EXERCISE >> Output, word for word, the span of lines that starts at the one containing "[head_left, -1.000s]" and ends at the last line of the records.
################
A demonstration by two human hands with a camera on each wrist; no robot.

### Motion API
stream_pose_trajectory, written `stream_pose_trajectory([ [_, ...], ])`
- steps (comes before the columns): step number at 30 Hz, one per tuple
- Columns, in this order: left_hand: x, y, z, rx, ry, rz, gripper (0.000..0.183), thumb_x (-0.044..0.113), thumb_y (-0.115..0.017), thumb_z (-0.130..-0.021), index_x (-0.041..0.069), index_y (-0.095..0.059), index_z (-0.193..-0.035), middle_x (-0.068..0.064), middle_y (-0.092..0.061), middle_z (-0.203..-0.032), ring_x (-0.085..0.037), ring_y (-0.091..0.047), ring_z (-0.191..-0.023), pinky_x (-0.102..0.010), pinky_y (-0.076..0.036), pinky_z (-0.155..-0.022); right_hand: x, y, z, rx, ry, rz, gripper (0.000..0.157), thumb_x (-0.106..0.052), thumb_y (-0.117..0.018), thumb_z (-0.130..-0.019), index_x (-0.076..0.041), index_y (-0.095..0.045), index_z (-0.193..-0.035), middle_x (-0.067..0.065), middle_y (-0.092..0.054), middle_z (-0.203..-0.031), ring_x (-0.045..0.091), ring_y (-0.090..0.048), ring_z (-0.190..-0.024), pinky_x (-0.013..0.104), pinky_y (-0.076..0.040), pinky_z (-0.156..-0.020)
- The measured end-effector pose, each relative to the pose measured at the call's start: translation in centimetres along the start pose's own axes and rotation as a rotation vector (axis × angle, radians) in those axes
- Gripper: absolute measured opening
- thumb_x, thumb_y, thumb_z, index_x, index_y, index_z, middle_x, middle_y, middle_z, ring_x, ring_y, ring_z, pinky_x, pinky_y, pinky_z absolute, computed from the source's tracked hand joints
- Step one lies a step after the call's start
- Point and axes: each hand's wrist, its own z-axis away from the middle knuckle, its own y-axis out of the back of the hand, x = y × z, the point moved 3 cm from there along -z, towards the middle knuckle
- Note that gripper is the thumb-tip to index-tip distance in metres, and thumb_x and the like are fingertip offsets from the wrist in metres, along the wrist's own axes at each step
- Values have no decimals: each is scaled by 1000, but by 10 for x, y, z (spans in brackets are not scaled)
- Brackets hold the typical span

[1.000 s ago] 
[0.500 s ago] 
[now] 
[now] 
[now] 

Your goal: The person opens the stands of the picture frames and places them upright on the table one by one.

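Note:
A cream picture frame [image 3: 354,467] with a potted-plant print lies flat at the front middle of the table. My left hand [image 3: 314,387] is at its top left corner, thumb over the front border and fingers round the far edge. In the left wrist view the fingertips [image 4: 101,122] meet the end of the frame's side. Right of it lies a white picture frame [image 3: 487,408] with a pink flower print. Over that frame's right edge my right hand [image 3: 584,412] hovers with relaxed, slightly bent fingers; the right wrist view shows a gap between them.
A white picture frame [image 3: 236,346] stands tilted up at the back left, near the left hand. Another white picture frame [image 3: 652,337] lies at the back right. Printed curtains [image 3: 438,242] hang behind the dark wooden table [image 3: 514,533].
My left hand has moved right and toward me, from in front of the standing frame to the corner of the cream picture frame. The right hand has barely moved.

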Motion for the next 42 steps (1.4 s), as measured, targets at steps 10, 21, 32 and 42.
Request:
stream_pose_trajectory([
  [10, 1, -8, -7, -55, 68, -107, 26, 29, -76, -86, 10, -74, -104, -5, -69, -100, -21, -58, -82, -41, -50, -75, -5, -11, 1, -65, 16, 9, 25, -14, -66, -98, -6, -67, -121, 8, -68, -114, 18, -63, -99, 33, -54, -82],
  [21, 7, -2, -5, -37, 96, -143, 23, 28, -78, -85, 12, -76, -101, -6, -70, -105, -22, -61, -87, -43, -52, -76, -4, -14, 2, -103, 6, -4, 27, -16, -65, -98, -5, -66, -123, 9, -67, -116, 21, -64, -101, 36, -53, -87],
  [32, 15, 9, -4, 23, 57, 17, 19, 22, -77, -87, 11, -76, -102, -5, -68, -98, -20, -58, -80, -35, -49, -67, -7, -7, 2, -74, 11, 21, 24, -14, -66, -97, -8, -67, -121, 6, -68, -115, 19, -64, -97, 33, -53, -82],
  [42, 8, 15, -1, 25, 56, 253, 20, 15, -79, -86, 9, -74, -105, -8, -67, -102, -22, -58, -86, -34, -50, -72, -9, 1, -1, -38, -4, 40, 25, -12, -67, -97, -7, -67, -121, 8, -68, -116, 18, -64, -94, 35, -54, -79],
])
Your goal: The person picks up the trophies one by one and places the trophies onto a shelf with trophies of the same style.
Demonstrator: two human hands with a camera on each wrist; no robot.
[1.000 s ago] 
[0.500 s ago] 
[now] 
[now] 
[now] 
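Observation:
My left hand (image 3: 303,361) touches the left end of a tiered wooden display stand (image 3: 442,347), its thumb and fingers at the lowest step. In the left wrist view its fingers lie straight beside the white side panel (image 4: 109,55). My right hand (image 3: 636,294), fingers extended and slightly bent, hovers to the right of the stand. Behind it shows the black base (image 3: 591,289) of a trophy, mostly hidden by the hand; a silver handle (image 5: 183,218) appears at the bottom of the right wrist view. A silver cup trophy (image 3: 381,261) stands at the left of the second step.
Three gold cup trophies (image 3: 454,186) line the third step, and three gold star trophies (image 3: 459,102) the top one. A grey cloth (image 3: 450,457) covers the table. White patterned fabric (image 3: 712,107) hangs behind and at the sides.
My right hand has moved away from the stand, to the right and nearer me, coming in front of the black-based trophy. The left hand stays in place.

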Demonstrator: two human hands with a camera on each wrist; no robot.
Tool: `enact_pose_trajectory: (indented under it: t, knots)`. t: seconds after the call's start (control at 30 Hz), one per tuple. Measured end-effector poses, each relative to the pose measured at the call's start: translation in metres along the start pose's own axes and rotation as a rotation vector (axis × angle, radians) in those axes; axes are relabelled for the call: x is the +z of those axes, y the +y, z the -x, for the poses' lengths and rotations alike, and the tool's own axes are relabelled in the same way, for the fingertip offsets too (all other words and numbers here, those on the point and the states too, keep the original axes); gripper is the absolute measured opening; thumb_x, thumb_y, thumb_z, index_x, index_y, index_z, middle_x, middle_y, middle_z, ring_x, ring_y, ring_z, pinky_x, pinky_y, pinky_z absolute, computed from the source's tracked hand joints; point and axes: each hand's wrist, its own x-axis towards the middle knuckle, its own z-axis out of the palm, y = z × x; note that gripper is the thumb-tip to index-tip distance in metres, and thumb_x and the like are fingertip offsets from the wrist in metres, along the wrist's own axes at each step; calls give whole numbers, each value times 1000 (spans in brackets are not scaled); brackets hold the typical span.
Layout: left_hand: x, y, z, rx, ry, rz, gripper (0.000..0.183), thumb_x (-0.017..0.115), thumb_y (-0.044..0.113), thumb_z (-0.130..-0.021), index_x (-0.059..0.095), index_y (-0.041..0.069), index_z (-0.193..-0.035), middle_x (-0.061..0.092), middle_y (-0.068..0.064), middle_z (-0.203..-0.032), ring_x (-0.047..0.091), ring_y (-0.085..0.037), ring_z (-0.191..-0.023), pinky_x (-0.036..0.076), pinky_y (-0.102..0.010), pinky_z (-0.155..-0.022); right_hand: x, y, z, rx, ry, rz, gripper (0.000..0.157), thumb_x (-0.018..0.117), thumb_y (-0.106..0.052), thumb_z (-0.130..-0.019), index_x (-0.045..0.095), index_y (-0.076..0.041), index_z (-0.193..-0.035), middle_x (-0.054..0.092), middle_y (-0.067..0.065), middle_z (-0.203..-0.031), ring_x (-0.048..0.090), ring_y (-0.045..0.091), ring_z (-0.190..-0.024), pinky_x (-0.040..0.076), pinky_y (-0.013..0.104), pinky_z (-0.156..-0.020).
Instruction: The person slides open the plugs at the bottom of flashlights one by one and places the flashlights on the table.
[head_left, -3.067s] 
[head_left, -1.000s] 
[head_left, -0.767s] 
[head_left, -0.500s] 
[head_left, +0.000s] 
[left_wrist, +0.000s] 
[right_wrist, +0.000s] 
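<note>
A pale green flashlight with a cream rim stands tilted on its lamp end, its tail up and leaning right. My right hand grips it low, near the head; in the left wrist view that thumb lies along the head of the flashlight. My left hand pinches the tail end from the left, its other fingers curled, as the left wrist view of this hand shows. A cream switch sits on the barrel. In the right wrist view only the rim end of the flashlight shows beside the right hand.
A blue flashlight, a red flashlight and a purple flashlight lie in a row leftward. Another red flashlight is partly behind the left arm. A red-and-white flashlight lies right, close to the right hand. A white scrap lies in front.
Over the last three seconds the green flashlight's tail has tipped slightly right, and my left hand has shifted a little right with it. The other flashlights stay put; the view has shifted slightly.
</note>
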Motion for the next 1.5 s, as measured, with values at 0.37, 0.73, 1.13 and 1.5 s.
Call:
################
TASK RESULT >>
[head_left, -1.000s] 
[head_left, -0.767s] 
[head_left, -0.500s] 
[head_left, +0.000s] 
[left_wrist, +0.000s] 
[right_wrist, +0.000s] 
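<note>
A pale green flashlight with a cream rim stands tilted on its lamp end, its tail up and leaning right. My right hand grips it low, near the head; in the left wrist view that thumb lies along the head of the flashlight. My left hand pinches the tail end from the left, its other fingers curled, as the left wrist view of this hand shows. A cream switch sits on the barrel. In the right wrist view only the rim end of the flashlight shows beside the right hand.
A blue flashlight, a red flashlight and a purple flashlight lie in a row leftward. Another red flashlight is partly behind the left arm. A red-and-white flashlight lies right, close to the right hand. A white scrap lies in front.
Over the last three seconds the green flashlight's tail has tipped slightly right, and my left hand has shifted a little right with it. The other flashlights stay put; the view has shifted slightly.
</note>
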Motion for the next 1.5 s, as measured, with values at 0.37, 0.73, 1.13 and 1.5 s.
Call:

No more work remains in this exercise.